Stereotypes like this, that initially seem obscure and unique, are everywhere. Fashion bloggers with that Chanel quote about only being irreplacable if you’re unique (irony.) in their Twitter bio, who look coyly at the floor to their right and act surprised in every photo…even though they’re the ones who set the self timer. Screamo kids wearing wool hats and Jansport rucksacks at gigs, arms crossed and nodding their grudging appreciation at French post-hardcore bands. Tumblr kids with dip dyed pink hair and upside down crucifixes on their t-shirts who listen to The Cure and The Smiths (who they heard about from 500 Days of Summer) and obsess over manga. Gaggles of chino-clad fourteen year olds, with the strings of their American Apparel hoodies tied in a bow over a tribal print Topman t-shirt, who all hate One Direction. Despite looking just like them.
If you haven’t opened a fashion magazine in the past couple of months, let me catch you up: ‘sport luxe, sport luxe, sport luxe‘ (yo Google, I know that looks like keyword stuffing but pinky promise it’s legit).

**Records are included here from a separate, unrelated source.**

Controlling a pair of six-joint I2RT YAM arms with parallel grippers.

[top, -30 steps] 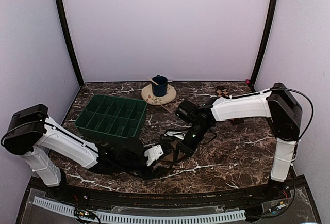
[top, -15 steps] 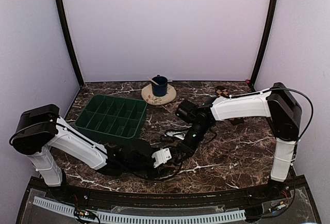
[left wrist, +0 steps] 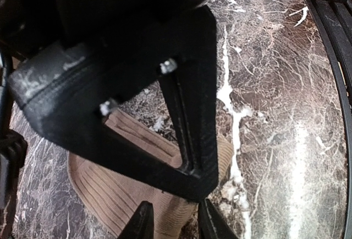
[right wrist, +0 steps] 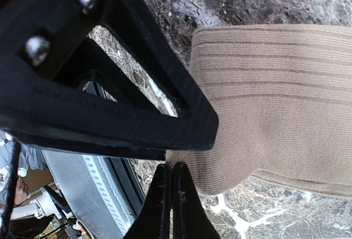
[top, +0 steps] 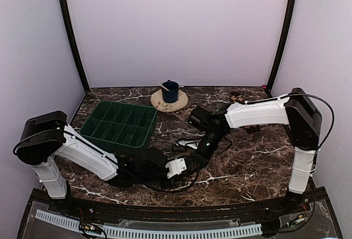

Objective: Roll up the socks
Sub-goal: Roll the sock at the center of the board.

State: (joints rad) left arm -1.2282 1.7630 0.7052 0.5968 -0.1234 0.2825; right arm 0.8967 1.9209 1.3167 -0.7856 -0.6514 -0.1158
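Left wrist view: the tan sock [left wrist: 118,192] was seen lying flat on the marble bench [left wrist: 275,85], ribs showing. The left fingers [left wrist: 140,225] were set narrowly apart, astride one end of it, fabric filling the gap; a firm hold could not be confirmed. Right wrist view: the right fingers [right wrist: 158,206] were pressed fully together, tips at the sock's rounded corner; whether fabric was pinched could not be told. Top external view: both sets of fingers were found low at mid-bench, right of a green tray [top: 118,124].

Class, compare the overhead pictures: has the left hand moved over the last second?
Yes. The left hand slid rightward, away from the green tray.
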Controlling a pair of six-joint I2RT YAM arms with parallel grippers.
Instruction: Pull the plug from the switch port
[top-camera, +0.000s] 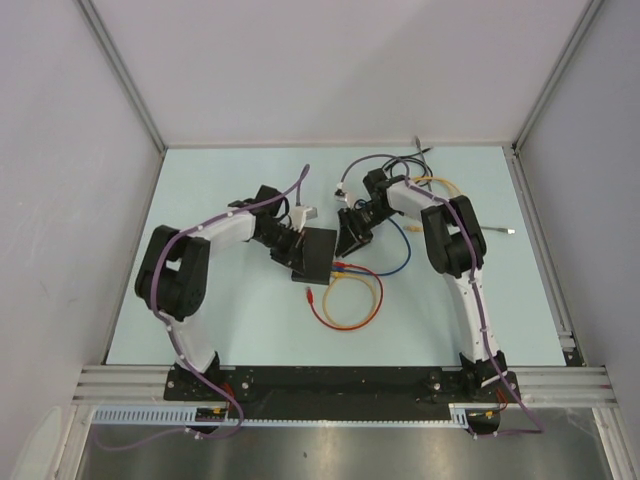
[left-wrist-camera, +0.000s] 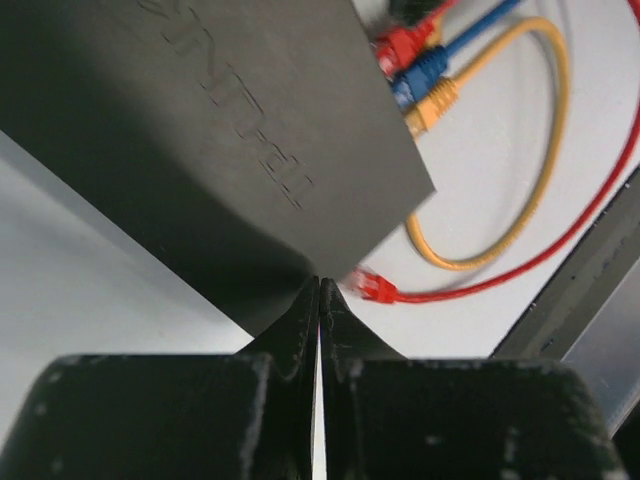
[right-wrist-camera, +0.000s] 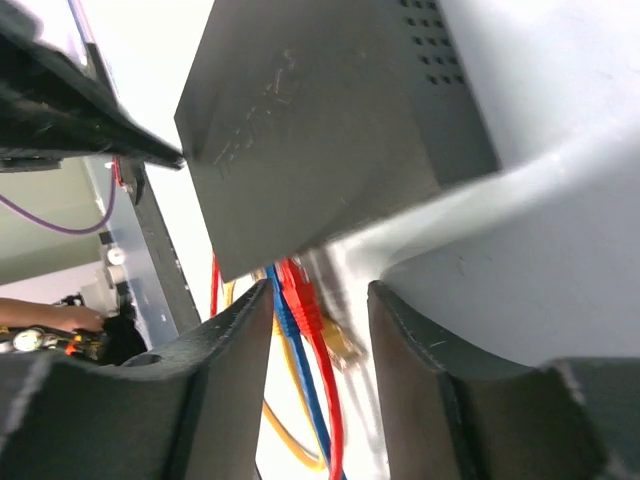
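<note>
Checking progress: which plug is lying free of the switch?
The loose red plug on the table beside the left gripper; the other red plug, blue plug and yellow plug sit at the switch edge.

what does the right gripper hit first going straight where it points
Probably the red cable plug in the flat matte-black switch box, between the fingers of the open right gripper; depth unclear.

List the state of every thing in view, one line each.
Switch: three plugs in.
Red plug: seated.
Blue plug: seated.
Yellow plug: seated.
Loose red plug: unplugged, lying free.
Left gripper: shut, tip against the switch.
Right gripper: open, around the seated plugs.
</note>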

I was initially (actually, I think I still am) undecided on sport luxe, because it seems to fall into two distinct camps. The first is made up of crazy colours, relaxed silhouettes and a vibe that somehow manages to feel simultaneously retro and futuristic.
The more stuff like this I saw, the closer I came to realising what it reminded me of. Then, all of a sudden, it dawned on me.
Yup, the reason a lot of sport luxe walks the line between past and future is because we first saw it a movie set in 2015 that was made in 1989. If you don’t know that I’m talking about Back to the Future II by now, I’m not sure we can be friends anymore. The fact that I love this crazy, experimental side of sport luxe is probably skewed by the fact that I’m a massive BTTF fan. So much so that I actually bought a replica of the cap Marty McFly wears in 2015. Judge at will.
But there is another side of sport luxe…the one I hate.
Above is a shot of Astrid Andersen’s AW12 collection, apparently inspired by Shaolin monks and The Wu Tang Clan. Maybe it’s just me, but that’s not what I get from the items shown. I get Eastern European tourist and Lady Sovereign. In case you don’t remember Lady Sovereign (it has been like five years since she was in the charts…), here she is…
For me, this is what it comes down too – shiny fabrics, baggy cropped clothes and sportswear have a heritage of usually being 1. very cheap looking and 2. easily imitated. I can’t get too excited about sport luxe because I know places like Primark and H&M will be flooded with this sort of stuff by the end of the month, and (because of the emphasis placed on sport luxe in the mainstream fashion press) EVERYONE will buy it.
Until then, I can only recommend going totally all out with it and rocking the bright, kooky side of the trend. And I can’t think of a much better kooky sport luxe icon to get tips from than Kreayshawn.